[Opening Information shown section]

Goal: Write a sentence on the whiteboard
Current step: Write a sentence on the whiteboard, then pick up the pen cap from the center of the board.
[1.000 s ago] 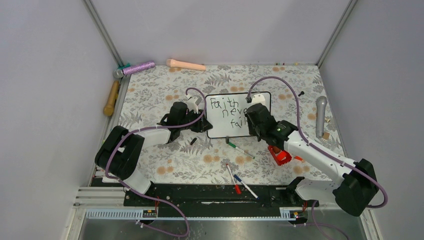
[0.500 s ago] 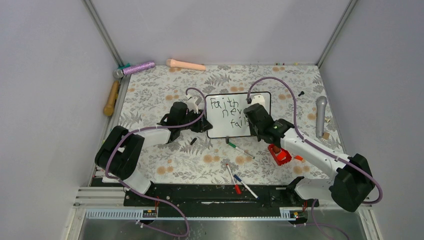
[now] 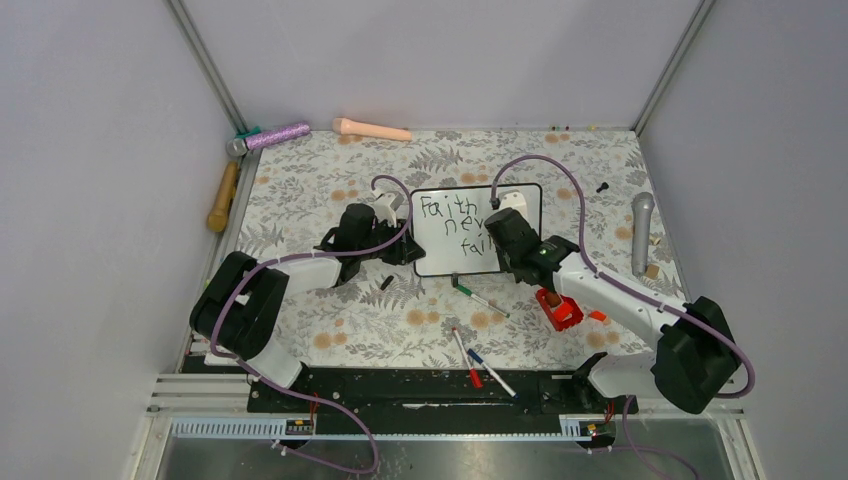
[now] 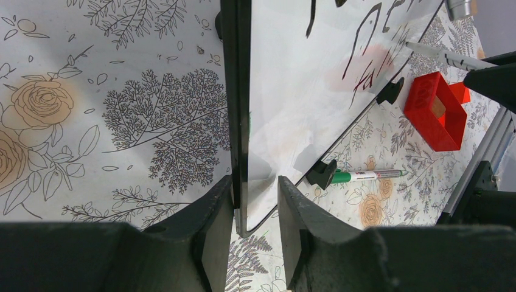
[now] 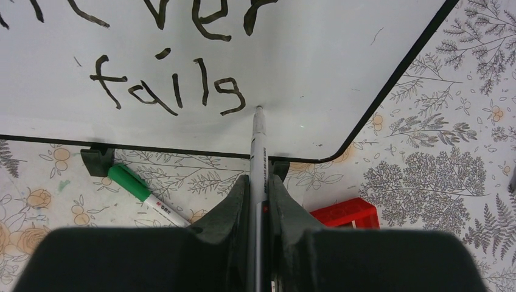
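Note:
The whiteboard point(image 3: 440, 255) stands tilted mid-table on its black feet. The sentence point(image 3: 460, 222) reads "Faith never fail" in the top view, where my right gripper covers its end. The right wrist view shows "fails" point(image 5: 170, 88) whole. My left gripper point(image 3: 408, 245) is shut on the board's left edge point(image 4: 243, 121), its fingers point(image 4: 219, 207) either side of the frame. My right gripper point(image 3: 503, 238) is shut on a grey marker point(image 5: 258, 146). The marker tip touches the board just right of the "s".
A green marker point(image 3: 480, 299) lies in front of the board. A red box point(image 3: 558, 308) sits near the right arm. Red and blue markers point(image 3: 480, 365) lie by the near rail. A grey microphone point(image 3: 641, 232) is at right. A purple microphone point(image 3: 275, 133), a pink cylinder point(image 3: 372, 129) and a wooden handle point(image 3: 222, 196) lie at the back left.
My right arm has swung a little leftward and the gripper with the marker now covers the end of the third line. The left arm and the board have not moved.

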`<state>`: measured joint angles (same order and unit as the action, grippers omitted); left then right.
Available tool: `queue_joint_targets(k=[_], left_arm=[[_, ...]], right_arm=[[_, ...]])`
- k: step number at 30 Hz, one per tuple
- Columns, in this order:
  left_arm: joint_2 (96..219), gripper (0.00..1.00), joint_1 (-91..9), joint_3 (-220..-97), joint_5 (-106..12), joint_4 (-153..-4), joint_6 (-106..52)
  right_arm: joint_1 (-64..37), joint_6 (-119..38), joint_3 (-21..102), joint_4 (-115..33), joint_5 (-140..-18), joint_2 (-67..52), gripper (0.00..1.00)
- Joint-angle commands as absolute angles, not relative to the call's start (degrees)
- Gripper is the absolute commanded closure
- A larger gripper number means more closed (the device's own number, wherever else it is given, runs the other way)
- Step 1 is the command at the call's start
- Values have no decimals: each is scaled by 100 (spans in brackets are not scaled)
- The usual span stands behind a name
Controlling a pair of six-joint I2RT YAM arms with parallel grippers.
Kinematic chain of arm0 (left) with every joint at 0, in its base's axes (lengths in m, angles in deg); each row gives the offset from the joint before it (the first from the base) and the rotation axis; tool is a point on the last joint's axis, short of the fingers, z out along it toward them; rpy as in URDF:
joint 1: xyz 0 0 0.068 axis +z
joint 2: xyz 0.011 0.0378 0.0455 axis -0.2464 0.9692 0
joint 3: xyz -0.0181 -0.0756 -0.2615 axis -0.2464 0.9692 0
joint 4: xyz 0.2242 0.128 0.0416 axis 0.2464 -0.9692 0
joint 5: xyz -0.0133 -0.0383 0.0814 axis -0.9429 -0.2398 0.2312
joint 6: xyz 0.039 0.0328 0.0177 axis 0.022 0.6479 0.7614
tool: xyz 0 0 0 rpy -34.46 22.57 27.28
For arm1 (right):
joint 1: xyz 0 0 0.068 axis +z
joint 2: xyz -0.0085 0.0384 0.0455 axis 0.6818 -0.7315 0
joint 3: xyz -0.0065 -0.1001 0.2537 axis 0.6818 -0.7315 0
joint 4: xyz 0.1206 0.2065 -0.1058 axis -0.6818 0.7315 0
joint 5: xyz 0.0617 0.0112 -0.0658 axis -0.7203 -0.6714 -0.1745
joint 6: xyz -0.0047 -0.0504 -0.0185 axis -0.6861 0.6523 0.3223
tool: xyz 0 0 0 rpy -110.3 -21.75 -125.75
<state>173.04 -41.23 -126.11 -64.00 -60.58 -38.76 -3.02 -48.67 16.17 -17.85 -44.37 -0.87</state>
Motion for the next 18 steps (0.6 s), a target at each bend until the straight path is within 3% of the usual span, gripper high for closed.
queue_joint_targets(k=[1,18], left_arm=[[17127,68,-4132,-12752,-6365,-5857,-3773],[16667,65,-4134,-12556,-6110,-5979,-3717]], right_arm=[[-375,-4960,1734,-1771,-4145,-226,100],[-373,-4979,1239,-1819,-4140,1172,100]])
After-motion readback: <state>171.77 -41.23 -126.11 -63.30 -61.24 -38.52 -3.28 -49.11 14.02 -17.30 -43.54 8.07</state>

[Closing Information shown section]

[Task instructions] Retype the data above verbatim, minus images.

[Solved problem]
Goal: Write a sentence on the whiteboard
Current step: Write a sentence on the whiteboard, then pick up the pen cap from the center of the board.
[1.000 s ago] 
[0.500 s ago] 
[now] 
[now] 
[now] 
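Note:
The whiteboard point(image 3: 440, 255) stands tilted mid-table on its black feet. The sentence point(image 3: 460, 222) reads "Faith never fail" in the top view, where my right gripper covers its end. The right wrist view shows "fails" point(image 5: 170, 88) whole. My left gripper point(image 3: 408, 245) is shut on the board's left edge point(image 4: 243, 121), its fingers point(image 4: 219, 207) either side of the frame. My right gripper point(image 3: 503, 238) is shut on a grey marker point(image 5: 258, 146). The marker tip touches the board just right of the "s".
A green marker point(image 3: 480, 299) lies in front of the board. A red box point(image 3: 558, 308) sits near the right arm. Red and blue markers point(image 3: 480, 365) lie by the near rail. A grey microphone point(image 3: 641, 232) is at right. A purple microphone point(image 3: 275, 133), a pink cylinder point(image 3: 372, 129) and a wooden handle point(image 3: 222, 196) lie at the back left.
My right arm has swung a little leftward and the gripper with the marker now covers the end of the third line. The left arm and the board have not moved.
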
`<state>`: measured joint angles (same order and unit as the action, grippers omitted); left then right.
Available tool: `queue_joint_targets(k=[_], left_arm=[[_, ...]], right_arm=[[_, ...]])`
- k: step number at 30 Hz, one per tuple
- Columns, in this order:
  left_arm: joint_2 (96..219), gripper (0.00..1.00), joint_1 (-91..9), joint_3 (-220..-97), joint_5 (-106..12), joint_4 (-153..-4), joint_6 (-106..52)
  right_arm: joint_1 (-64..37), joint_6 (-119..38), joint_3 (-21..102), joint_4 (-115..33), joint_5 (-140..-18), joint_2 (-67..52), gripper (0.00..1.00)
- Joint-angle commands as absolute angles, not relative to the call's start (degrees)
- Gripper is the absolute commanded closure
- A larger gripper number means more closed (the device's own number, wherever else it is given, runs the other way)
- Step 1 is the command at the call's start
- Values have no decimals: each is scaled by 100 (spans in brackets are not scaled)
- The usual span stands behind a name
Controlling a pair of six-joint I2RT YAM arms with parallel grippers.
Kinematic chain of arm0 (left) with every joint at 0, in its base's axes (lengths in m, angles in deg); each row gives the offset from the joint before it (the first from the base) and the rotation axis; tool is a point on the last joint's axis, short of the fingers, z out along it toward them; rpy as in URDF:
joint 1: xyz 0 0 0.068 axis +z
joint 2: xyz 0.011 0.0378 0.0455 axis -0.2464 0.9692 0
joint 3: xyz -0.0181 -0.0756 -0.2615 axis -0.2464 0.9692 0
joint 4: xyz 0.2242 0.128 0.0416 axis 0.2464 -0.9692 0
joint 5: xyz -0.0133 -0.0383 0.0814 axis -0.9429 -0.2398 0.2312
joint 6: xyz 0.039 0.0328 0.0177 axis 0.022 0.6479 0.7614
tool: xyz 0 0 0 rpy -34.46 22.57 27.28
For arm1 (right):
joint 1: xyz 0 0 0.068 axis +z
joint 2: xyz -0.0085 0.0384 0.0455 axis 0.6818 -0.7315 0
joint 3: xyz -0.0065 -0.1001 0.2537 axis 0.6818 -0.7315 0
joint 4: xyz 0.1206 0.2065 -0.1058 axis -0.6818 0.7315 0
joint 5: xyz 0.0617 0.0112 -0.0658 axis -0.7203 -0.6714 -0.1745
joint 6: xyz -0.0047 -0.0504 -0.0185 axis -0.6861 0.6523 0.3223
tool: xyz 0 0 0 rpy -110.3 -21.75 -125.75
<state>173.04 -41.23 -126.11 -64.00 -60.58 -38.76 -3.02 -48.67 16.17 -17.85 -44.37 -0.87</state>
Motion for the next 18 steps (0.6 s), a target at each bend until the straight path is within 3% of the usual span, gripper high for closed.
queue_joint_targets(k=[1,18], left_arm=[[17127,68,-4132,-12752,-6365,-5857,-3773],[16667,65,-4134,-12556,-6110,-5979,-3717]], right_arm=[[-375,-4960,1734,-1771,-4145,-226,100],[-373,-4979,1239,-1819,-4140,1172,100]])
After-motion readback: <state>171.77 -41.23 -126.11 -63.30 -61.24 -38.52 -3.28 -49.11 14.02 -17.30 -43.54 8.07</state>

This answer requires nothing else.